Monday, January 23, 2012

One Man's Trash...

I was going to talk about trash, since that's mostly what I dig. But this weekend's hunts uncovered a different sort of refuse and I kind of fell in love with it.

Saturday I was on my own, right here in Inglewood. Drove over to the next street where my mailbox flyers (“Hello! I'm a crazy lady! Can I come metal detect your property?”) had resulted in permission to hunt two huge yards owned by a very nice woman and her sister-in-law. I'll be working on these yards for a good while; they're that big.

Started out in back, where the owner said her son had lost his high school ring about 40 years ago. I was very excited about this until she mentioned that they were pretty sure they'd built a garage over the area where he lost it. I checked the entire perimeter of the garage, but only got triangular snippets of aluminum siding, which I hate with an almost terrifying rabidity.

The owner's great-granddaughter, a very self-possessed young lady, came out to help me and I found myself begrudgingly handing over a couple of old toys and interesting iron thingies I dug up. She really was quite persuasive, with her little bangs and fashionable attire. Apparently, this child does commercials and I can see why. I was about to give her my Tesoro Cibola and just go home. (She actually was very helpful and polite, holding my shovel and all. I do love digging with kids.)

Then I dug this.

Whit Hill, Junior Sheriff.
Don't mess with me.

Ooh, she said, I think I'm keeping that!
Hmmm. I said. Now, let's talk about it. What are you going to DO with it? Won't it just sit in a box in your room? 

(My internal monologue: It's MY JUNIOR SHERIFF BADGE! MINE! GIVE IT! MOMMMM!)

Luckily for all involved, the young lady saw my logic.

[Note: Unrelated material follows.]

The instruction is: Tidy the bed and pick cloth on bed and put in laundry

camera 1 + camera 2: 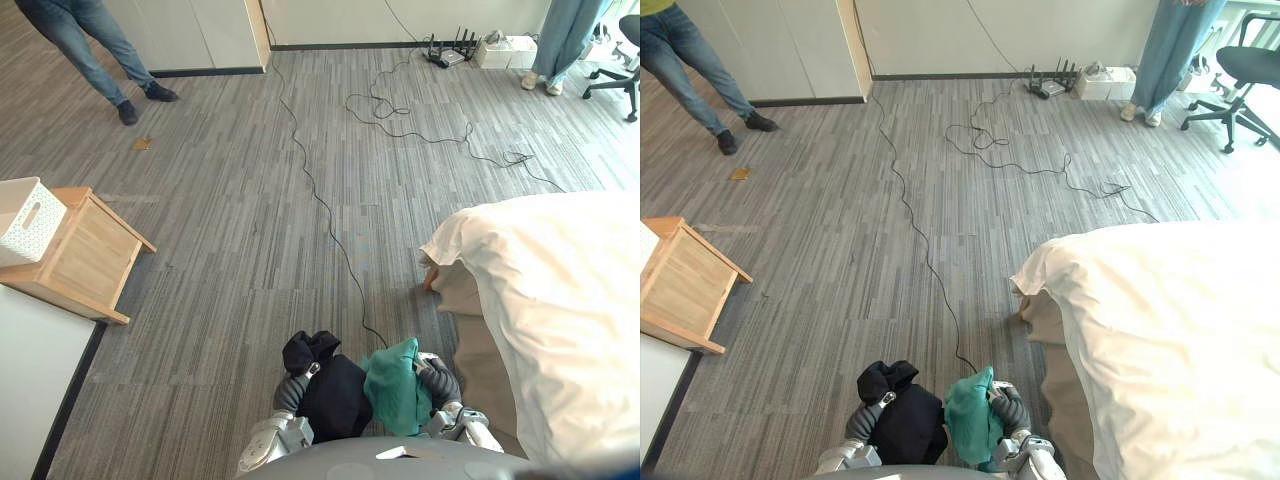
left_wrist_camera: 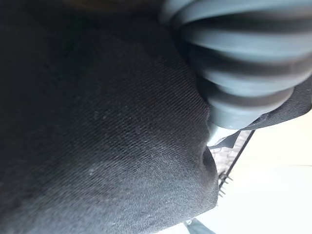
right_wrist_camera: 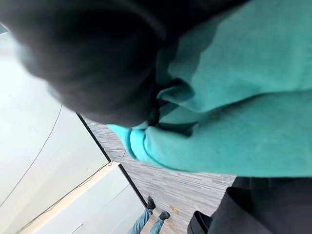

Soon after, she got cold and went back inside. I spent a long time excavating a very deep hole. Dang, it was deep. Found a lot of burned wood in the bottom. I think it was a campfire or something. Very strong signal tho: the lid of some kind of large can. And, as so often happens, I filled the hole while muttering, What Am I Doing Out Here?

Dug a lipstick and a penny and went home, sore and grumpy.

Sunday, Cheryl was fighting a cold, so Doug and I headed out to dig. Destination: downtown Nashville,  an area behind the new convention center. The lot was maybe an acre and had just been bulldozed: dark, dark mud, filled with broken pavement and bricks. There was another guy there detecting but I didn't mind. Actually, this was my first experience of urban construction-zone detecting and I was glad for the company. For the record, I would never have done this alone.

The first thing I noticed, as we started sweeping the area with our detectors was that there, in the gross, sticky, asphalty mud, were thousands of pieces of crockery. Flowers, colors, beautiful glazes, graceful shapes. It was like being at the beach, picking up shells. I couldn't stop myself.

Here's a sampling. 

Pretty blue flowers
So delicate...
Whatever this once was, it was big.

Bone china?
Oh! I've forgotten to mention the bottles! I'm not a bottle collector, but that could change. I couldn't just leave them there...
The tall one says "Dr. W.B. Caldwell's Syrup Pepsin"

Metal-wise, I didn't do very well. I was trying out a new machine that I didn't know how to use and it was on fire, with constant signals. When I thought I had a good one, I found I just couldn't dig with my usual Home Depot mini-shovel. I needed more of a pitchfork approach in this stuff. In truth, I just wasn't physically strong enough to hunt this site. The only real “find” was a corroded metal disk. I've been cleaning it ever since I got home and it appears to be a token from the Sam Davis Hotel, which was on or near this spot and was torn down in 1985. Sadly, it's too cruddy to photograph well.


came from this...

An hour later, Doug and I found ourselves way east of town at an early 1800s home site about to be gobbled up by a subdivision. The grass was so tall it was hard to swing the machine, but I managed to bag the leg of an old, cast iron stove which looks suspiciously like a leg of lamb. (I'm fairly sure it had been dug by a previous metal hunter and left there for me. I personally think it will make a fine.... wall hanging?)

Doug pulled out a beautiful, old door hinge. I got a mason jar lid. Tired, we stood there and just looked around. We could see nothing but trees, hills and brambles, but the sound of thousands of cars and trucks just over the next ridge and plane after plane coming into BNA – not to mention a huge mountain of bulldozed earth next to us – were a reminder that the sweet wildness of this place would soon be gone.